[[ DATA PROVIDED open ]]

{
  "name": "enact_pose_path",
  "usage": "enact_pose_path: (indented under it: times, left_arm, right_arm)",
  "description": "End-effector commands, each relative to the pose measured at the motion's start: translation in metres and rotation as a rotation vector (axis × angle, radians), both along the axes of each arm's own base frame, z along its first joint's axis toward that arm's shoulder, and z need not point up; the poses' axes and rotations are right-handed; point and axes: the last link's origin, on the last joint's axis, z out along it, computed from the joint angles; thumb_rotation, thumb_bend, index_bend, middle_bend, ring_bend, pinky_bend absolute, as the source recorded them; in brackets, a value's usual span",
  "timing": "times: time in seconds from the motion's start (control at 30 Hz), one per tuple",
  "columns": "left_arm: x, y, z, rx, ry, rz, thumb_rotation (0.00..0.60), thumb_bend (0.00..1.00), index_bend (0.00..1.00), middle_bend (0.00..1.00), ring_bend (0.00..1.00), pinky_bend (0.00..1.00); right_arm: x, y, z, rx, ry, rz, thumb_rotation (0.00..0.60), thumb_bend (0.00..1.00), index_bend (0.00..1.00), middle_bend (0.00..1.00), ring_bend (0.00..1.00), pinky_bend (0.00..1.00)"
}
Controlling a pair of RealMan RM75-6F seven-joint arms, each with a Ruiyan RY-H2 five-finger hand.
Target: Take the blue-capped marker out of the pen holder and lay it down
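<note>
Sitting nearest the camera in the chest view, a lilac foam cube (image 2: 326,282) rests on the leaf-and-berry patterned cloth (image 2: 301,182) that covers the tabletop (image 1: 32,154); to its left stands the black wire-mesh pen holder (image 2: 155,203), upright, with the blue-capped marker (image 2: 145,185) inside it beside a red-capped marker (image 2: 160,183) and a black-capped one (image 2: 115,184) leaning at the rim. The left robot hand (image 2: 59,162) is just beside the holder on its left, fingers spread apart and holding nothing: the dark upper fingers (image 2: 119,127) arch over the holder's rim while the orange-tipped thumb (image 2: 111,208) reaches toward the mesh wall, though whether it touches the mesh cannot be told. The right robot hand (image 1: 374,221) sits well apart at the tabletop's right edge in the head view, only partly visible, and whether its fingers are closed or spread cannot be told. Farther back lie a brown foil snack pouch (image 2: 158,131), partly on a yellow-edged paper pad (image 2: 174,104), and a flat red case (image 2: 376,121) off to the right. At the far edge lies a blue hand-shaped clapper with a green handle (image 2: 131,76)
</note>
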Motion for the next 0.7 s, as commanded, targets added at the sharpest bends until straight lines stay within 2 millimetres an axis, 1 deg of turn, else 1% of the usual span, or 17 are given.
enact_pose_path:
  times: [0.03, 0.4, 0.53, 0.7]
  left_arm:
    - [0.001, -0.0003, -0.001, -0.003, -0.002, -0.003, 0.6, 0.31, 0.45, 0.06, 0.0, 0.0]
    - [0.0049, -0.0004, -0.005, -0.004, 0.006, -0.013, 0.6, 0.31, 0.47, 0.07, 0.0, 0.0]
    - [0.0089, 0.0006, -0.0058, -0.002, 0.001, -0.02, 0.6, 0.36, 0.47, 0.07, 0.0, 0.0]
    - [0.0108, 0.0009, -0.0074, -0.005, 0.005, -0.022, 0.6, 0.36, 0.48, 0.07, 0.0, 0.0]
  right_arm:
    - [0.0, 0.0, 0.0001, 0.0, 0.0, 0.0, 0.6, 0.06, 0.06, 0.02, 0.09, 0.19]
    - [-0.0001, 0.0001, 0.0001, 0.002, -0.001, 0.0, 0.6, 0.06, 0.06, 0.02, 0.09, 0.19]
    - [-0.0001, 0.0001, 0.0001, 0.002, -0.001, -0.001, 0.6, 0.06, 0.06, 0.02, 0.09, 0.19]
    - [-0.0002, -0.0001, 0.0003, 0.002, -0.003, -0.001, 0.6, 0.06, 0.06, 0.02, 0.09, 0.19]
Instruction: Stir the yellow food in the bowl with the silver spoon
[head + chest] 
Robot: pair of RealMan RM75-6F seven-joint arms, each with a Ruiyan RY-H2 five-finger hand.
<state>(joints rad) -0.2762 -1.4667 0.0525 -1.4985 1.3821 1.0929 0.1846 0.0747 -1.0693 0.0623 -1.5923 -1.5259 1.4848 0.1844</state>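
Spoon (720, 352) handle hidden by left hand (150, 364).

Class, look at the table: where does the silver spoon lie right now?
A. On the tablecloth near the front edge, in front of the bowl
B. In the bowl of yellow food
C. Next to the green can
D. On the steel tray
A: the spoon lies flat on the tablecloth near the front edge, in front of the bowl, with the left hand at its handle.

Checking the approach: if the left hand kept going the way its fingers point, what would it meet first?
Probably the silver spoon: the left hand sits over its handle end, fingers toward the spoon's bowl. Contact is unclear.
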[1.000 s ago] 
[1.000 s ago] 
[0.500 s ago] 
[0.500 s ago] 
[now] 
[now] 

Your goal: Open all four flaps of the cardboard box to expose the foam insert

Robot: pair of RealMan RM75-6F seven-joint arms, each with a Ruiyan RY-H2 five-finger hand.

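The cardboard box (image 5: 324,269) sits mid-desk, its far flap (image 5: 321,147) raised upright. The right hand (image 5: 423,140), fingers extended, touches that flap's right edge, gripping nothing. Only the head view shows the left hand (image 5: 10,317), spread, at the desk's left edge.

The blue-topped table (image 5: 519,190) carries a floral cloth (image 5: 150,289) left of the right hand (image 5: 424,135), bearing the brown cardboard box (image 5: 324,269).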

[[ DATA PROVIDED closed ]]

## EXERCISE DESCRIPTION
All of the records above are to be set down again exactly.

## TASK OUTPUT
{
  "name": "enact_pose_path",
  "usage": "enact_pose_path: (indented under it: times, left_arm, right_arm)",
  "description": "End-effector commands, each relative to the pose measured at the motion's start: translation in metres and rotation as a rotation vector (axis × angle, radians), both along the axes of each arm's own base frame, z along its first joint's axis toward that arm's shoulder, and z need not point up; the poses' axes and rotations are right-handed; point and axes: the last link's origin, on the last joint's axis, z out along it, computed from the joint angles; thumb_rotation, thumb_bend, index_bend, middle_bend, ring_bend, pinky_bend absolute, as the source recorded them; in brackets, a value's usual span",
  "timing": "times: time in seconds from the motion's start (control at 30 Hz), one per tuple",
  "columns": "left_arm: x, y, z, rx, ry, rz, thumb_rotation (0.00..0.60), thumb_bend (0.00..1.00), index_bend (0.00..1.00), middle_bend (0.00..1.00), ring_bend (0.00..1.00), pinky_bend (0.00..1.00); right_arm: x, y, z, rx, ry, rz, thumb_rotation (0.00..0.60), thumb_bend (0.00..1.00), index_bend (0.00..1.00), middle_bend (0.00..1.00), ring_bend (0.00..1.00), pinky_bend (0.00..1.00)"
}
Controlling a pair of RealMan RM75-6F seven-joint arms, each with a Ruiyan RY-H2 five-finger hand.
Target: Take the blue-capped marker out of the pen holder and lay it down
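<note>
Sitting nearest the camera in the chest view, a lilac foam cube (image 2: 326,282) rests on the leaf-and-berry patterned cloth (image 2: 301,182) that covers the tabletop (image 1: 32,154); to its left stands the black wire-mesh pen holder (image 2: 155,203), upright, with the blue-capped marker (image 2: 145,185) inside it beside a red-capped marker (image 2: 160,183) and a black-capped one (image 2: 115,184) leaning at the rim. The left robot hand (image 2: 59,162) is just beside the holder on its left, fingers spread apart and holding nothing: the dark upper fingers (image 2: 119,127) arch over the holder's rim while the orange-tipped thumb (image 2: 111,208) reaches toward the mesh wall, though whether it touches the mesh cannot be told. The right robot hand (image 1: 374,221) sits well apart at the tabletop's right edge in the head view, only partly visible, and whether its fingers are closed or spread cannot be told. Farther back lie a brown foil snack pouch (image 2: 158,131), partly on a yellow-edged paper pad (image 2: 174,104), and a flat red case (image 2: 376,121) off to the right. At the far edge lies a blue hand-shaped clapper with a green handle (image 2: 131,76)
</note>
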Motion for the next 0.7 s, as commanded, targets added at the sharpest bends until straight lines stay within 2 millimetres an axis, 1 deg of turn, else 1% of the usual span, or 17 are given.
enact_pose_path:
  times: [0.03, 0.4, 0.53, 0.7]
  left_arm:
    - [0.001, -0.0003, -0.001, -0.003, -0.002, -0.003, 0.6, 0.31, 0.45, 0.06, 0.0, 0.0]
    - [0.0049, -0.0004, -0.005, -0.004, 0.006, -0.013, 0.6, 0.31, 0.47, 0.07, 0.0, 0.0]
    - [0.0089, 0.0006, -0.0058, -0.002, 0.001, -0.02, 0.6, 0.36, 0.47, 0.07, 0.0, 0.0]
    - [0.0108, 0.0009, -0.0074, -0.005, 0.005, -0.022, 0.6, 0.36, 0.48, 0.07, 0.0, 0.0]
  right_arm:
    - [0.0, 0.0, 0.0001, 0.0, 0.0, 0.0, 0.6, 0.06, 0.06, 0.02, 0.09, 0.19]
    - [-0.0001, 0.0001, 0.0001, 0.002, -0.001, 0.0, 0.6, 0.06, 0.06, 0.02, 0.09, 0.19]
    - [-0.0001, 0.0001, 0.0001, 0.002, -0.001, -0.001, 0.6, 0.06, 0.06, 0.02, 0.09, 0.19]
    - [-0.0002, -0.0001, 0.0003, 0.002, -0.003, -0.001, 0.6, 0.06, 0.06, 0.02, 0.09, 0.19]
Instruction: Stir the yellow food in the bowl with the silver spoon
[head + chest] 
Robot: pair of RealMan RM75-6F seven-joint arms, each with a Ruiyan RY-H2 five-finger hand.
<state>(joints rad) -0.2762 -1.4667 0.0525 -1.4985 1.3821 1.0929 0.1846 0.0747 -1.0693 0.0623 -1.5923 -1.5259 1.4848 0.1844</state>
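Spoon (720, 352) handle hidden by left hand (150, 364).

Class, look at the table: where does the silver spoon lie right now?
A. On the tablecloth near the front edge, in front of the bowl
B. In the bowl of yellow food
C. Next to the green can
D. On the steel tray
A: the spoon lies flat on the tablecloth near the front edge, in front of the bowl, with the left hand at its handle.

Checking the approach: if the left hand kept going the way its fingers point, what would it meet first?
Probably the silver spoon: the left hand sits over its handle end, fingers toward the spoon's bowl. Contact is unclear.
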[1.000 s ago] 
[1.000 s ago] 
[0.500 s ago] 
[0.500 s ago] 
[now] 
[now] 

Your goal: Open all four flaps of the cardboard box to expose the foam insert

Robot: pair of RealMan RM75-6F seven-joint arms, each with a Ruiyan RY-H2 five-finger hand.

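The cardboard box (image 5: 324,269) sits mid-desk, its far flap (image 5: 321,147) raised upright. The right hand (image 5: 423,140), fingers extended, touches that flap's right edge, gripping nothing. Only the head view shows the left hand (image 5: 10,317), spread, at the desk's left edge.

The blue-topped table (image 5: 519,190) carries a floral cloth (image 5: 150,289) left of the right hand (image 5: 424,135), bearing the brown cardboard box (image 5: 324,269).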

Nothing more is required for this answer.